*Work task:*
An exact copy of the lines of the listing below between the "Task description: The" line and the "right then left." line, both included, is the whole answer; please omit the pictures.
=== Section Start ===
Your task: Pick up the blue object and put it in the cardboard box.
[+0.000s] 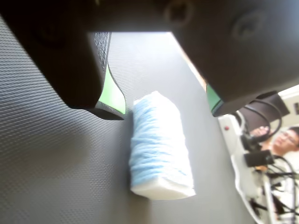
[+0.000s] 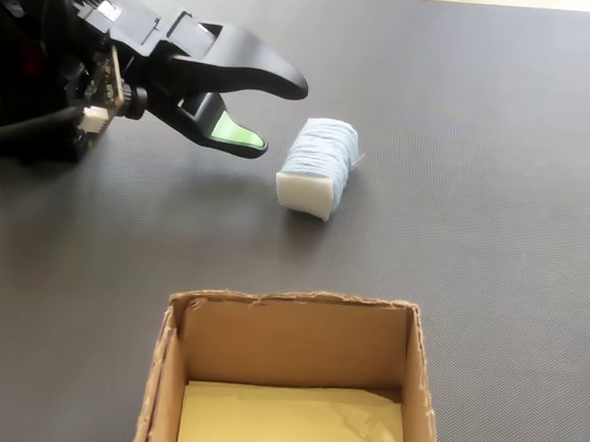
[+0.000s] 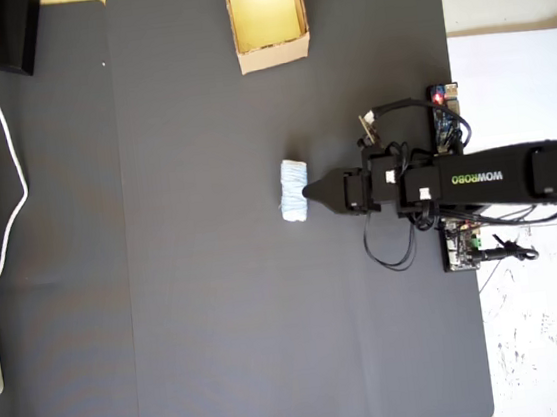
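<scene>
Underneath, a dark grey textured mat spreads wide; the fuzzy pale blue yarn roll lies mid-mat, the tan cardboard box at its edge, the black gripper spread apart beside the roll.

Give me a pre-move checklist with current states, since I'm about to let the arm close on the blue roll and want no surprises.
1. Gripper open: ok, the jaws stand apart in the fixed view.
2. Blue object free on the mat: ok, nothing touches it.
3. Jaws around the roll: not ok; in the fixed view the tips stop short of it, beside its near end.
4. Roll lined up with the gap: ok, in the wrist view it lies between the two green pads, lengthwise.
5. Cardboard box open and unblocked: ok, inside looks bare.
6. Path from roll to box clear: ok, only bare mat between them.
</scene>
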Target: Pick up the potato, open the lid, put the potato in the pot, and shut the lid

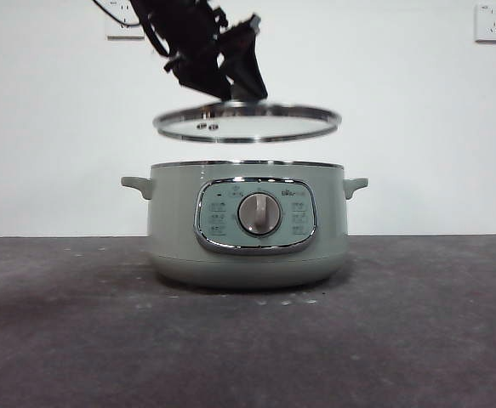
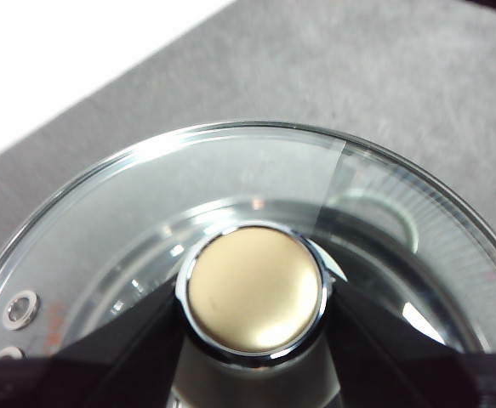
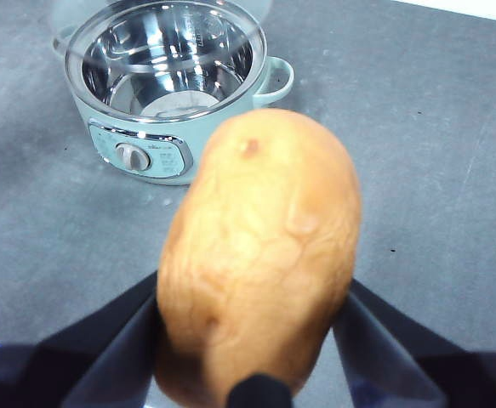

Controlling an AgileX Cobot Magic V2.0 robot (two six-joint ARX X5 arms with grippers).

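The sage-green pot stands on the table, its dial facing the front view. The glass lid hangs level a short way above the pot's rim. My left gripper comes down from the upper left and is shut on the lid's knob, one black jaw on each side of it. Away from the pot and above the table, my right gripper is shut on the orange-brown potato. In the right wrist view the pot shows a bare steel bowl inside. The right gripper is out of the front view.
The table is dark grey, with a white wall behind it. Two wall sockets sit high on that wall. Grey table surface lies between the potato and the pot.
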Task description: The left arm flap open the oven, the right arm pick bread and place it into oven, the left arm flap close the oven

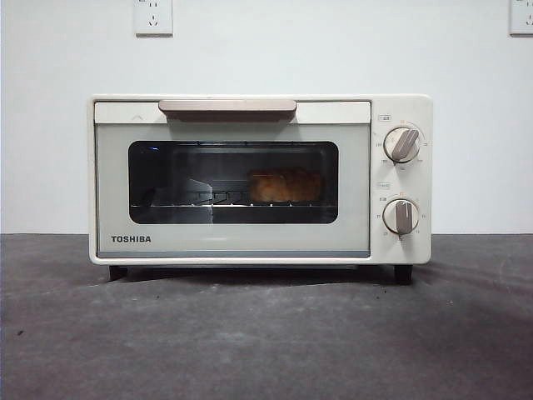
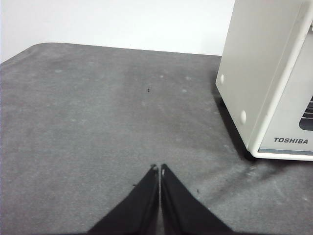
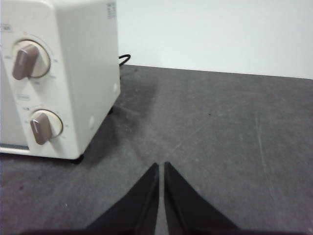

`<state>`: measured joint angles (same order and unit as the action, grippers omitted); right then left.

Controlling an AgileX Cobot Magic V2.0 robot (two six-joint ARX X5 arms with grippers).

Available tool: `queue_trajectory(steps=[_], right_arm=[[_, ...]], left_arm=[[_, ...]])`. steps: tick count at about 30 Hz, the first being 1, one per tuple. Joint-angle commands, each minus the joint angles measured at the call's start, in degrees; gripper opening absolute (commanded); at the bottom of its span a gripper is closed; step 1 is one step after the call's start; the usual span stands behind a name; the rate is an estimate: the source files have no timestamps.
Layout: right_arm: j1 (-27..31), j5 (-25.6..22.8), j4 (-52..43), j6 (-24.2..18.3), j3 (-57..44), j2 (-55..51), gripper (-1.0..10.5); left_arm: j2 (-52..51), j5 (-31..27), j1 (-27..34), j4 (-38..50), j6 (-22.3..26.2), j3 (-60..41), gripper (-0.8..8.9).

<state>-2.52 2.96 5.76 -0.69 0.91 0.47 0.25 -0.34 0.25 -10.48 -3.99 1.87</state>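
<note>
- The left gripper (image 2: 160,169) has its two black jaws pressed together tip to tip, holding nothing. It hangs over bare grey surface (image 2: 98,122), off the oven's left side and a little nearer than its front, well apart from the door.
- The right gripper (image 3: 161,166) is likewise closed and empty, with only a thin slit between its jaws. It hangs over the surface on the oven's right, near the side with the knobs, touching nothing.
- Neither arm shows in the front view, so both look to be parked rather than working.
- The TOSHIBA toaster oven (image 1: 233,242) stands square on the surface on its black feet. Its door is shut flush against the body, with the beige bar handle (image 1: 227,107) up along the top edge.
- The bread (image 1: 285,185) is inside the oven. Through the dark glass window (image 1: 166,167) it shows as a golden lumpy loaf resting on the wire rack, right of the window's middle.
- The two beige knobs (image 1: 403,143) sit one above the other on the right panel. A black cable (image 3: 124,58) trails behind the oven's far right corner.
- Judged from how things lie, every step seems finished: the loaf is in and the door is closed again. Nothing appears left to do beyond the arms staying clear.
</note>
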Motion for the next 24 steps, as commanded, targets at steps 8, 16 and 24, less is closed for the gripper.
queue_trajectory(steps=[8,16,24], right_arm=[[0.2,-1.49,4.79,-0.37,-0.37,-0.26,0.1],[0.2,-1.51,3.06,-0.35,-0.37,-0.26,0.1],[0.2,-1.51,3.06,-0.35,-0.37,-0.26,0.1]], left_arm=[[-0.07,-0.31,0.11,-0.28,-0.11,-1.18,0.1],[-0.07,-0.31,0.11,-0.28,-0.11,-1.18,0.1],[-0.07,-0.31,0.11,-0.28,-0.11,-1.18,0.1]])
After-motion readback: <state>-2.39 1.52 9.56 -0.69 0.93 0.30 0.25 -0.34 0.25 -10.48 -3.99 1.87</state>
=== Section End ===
*Task solution:*
Task description: The left arm flap open the oven, the right arm pick bread and place it into oven, the left arm flap close the oven


`<state>`: measured joint angles (same order and unit as the action, grippers omitted); right then left.

There is nothing more to the exercise.